BurntSushi / rust-csv

A CSV parser for Rust, with Serde support.
The Unlicense
1.69k stars 219 forks source link

Feature request: please add `invalid_result` deserializer #345

Open lucatrv opened 9 months ago

lucatrv commented 9 months ago

When dealing with invalid data with serde, sometimes it is useful to get also invalid fields when present. The current invalid_option deserializer discards all invalid fields. It would be convenient to have a similar invalid_result deserializer, which returns Ok(value) for all valid fields, and Err(string_field) for all invalid fields.

BurntSushi commented 9 months ago

If this is possible to do in a small patch, like adding a new invalid_result free function, then I'd be happy to take a PR.

lucatrv commented 9 months ago

I could create a PR when I have some time... do you see any other need apart from adding the invalid_result function and document it?

lucatrv commented 9 months ago

@BurntSushi, for now I implemented the following function:

pub fn invalid_result<'de, D, T>(
    de: D,
) -> result::Result<std::result::Result<T, String>, D::Error>
where
    D: Deserializer<'de>,
    T: Deserialize<'de>,
{
    Ok(T::deserialize(de).or_else(|err| Err(err.to_string())))
}

This works but reports the error message, not the original invalid string value as it should be. So for instance for good values, empty strings, or invalid strings, I am getting respectively:

Record { latitude: 60.5544444, longitude: -151.2583333, population: Ok(7610), city: "Kenai", state: "AK" }

Record { latitude: 65.2419444, longitude: -165.2716667, population: Err("field 2: cannot parse integer from empty string"), city: "Davidsons Landing", state: "AK" }

Record { latitude: 37.3433333, longitude: -86.7136111, population: Err("field 2: invalid digit found in string"), city: "Flint Springs", state: "KY" }

Do you know how to get the original invalid string value from within the function?
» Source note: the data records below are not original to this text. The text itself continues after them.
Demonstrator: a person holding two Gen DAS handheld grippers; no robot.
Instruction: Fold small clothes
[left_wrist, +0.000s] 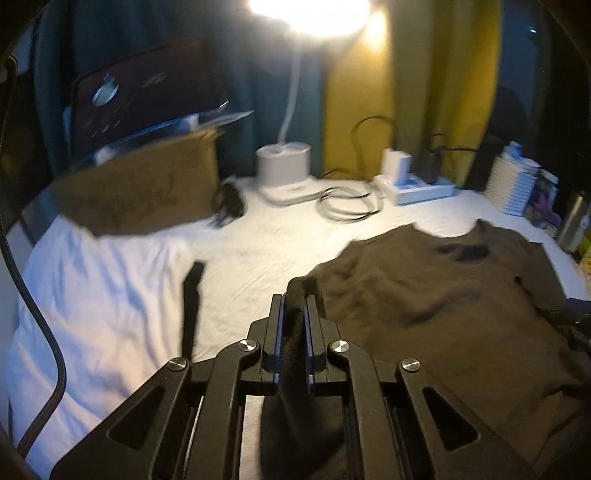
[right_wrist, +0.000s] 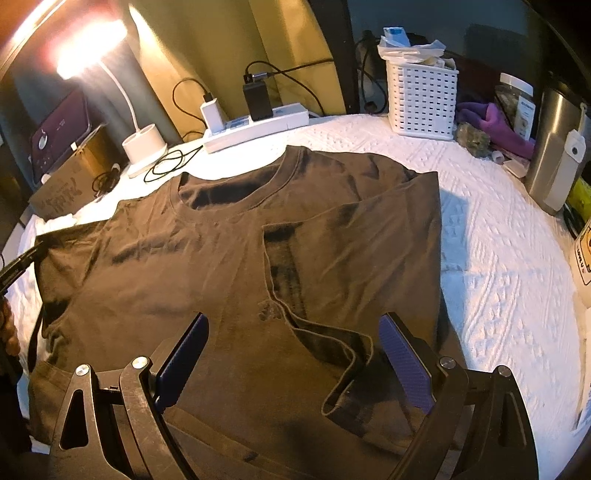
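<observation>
One dark T-shirt (right_wrist: 207, 258) lies on the white bedspread (right_wrist: 498, 258). Left gripper (left_wrist: 294, 306) pinches its sleeve edge tight; right gripper (right_wrist: 293, 332) hovers wide apart above it, holding nothing. Beyond: one lamp (right_wrist: 142, 142), one basket (right_wrist: 421, 99).

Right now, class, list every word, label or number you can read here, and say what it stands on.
None reads clearly.
Cardboard box: dark print, blurred.
Jar: label too small.
Yellow package: cut-off letters, illegible.
T-shirt: small chest emblem, no words.
</observation>
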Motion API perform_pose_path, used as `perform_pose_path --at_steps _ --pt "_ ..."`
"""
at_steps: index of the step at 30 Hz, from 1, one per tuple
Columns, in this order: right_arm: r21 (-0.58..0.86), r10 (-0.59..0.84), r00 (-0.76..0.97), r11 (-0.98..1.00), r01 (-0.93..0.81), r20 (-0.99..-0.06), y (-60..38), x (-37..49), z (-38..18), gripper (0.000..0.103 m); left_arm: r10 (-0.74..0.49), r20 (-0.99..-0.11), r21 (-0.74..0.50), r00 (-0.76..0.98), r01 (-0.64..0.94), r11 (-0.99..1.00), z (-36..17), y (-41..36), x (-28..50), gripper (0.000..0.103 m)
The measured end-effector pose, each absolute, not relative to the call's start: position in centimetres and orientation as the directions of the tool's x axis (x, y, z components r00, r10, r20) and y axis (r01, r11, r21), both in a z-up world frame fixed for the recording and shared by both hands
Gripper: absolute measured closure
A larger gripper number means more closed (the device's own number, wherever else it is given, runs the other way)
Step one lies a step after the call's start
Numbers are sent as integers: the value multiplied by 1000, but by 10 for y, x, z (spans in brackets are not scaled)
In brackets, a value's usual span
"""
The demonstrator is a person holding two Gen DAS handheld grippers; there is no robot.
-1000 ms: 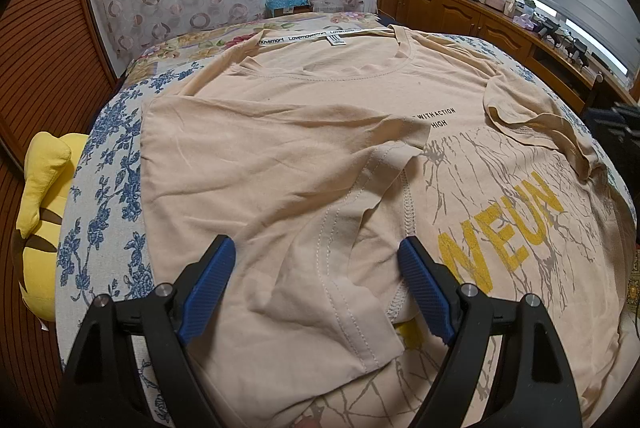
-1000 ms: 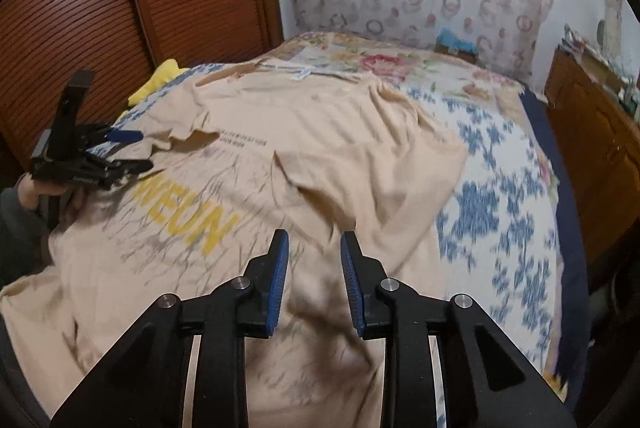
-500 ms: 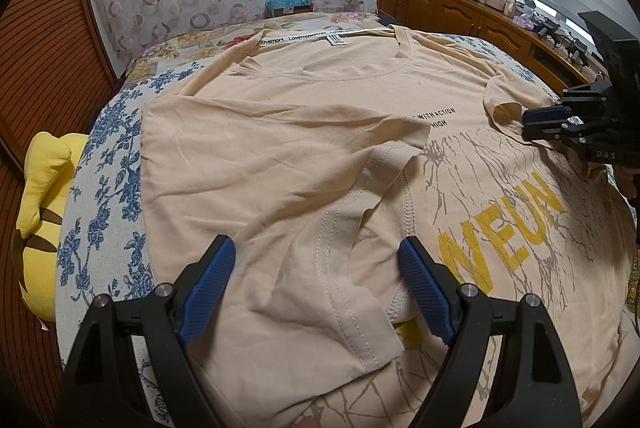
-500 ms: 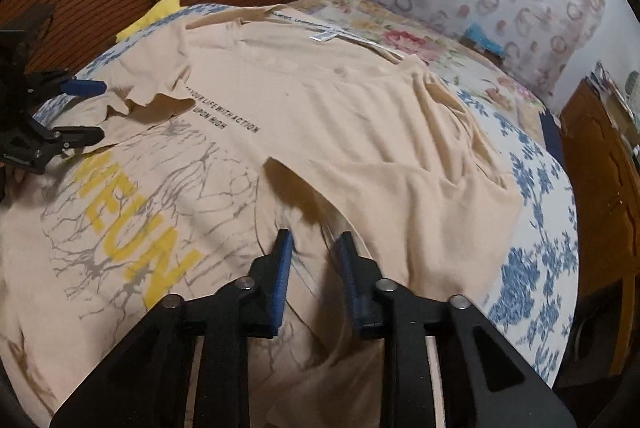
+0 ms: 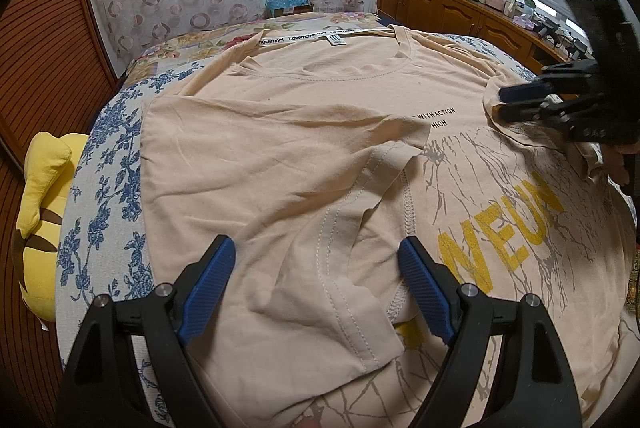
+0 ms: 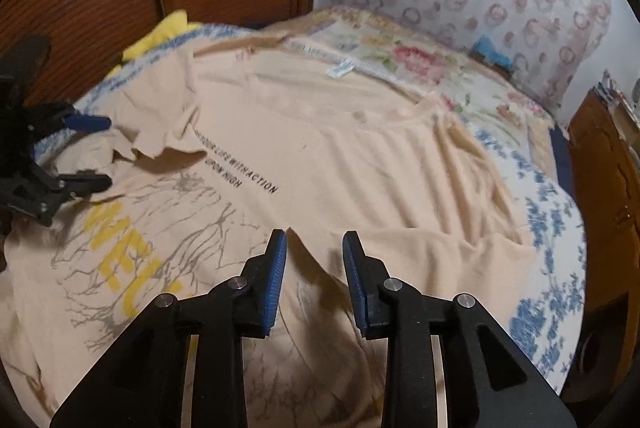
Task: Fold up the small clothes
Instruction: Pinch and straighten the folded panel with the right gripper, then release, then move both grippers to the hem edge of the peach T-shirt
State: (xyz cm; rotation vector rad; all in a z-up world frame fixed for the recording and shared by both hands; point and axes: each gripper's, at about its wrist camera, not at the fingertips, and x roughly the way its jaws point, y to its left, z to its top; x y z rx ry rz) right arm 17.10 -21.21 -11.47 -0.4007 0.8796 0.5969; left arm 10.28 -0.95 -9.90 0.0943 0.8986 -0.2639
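peach T-shirt (image 5: 304,132) | spread face-up on bed; yellow lettering; one side folded inward

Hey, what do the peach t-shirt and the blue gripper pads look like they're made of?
The t-shirt looks like soft matte cotton-type jersey: it creases limply and shows stitched hems. The pads on the left gripper look like ridged rubber or plastic, going by their fine ribbed texture; which one is unclear.

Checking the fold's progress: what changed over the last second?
The right claw swung in over the shirt and opened wider, its pads now straddling a folded sleeve corner; nothing gripped. The left claw stayed open above the other folded sleeve, and the shirt lies as before.
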Motion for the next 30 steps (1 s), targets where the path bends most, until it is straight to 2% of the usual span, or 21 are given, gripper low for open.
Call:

lucatrv commented 9 months ago

@BurntSushi, sorry to bother you but I've been trying to implement this for a while without success, and I can't really figure out how to solve this. I'm now wondering if it is feasible at all... should the Error type be extended to report the original csv string? If you can give me some hints on how to modify the function that I reported above (if feasible) then I will complete my PR and issue it. Thanks

lucatrv commented 8 months ago

@BurntSushi I finally got two working functions. The first one is simpler and relies on Content.as_str() for String conversion, thus it can fail. In the second function instead I manually managed each Content variant, applying lossy string conversion when appropriate, so it never fails. However I'm not sure if I managed correctly the None / Some / Unit / Newtype / Seq / Map variants.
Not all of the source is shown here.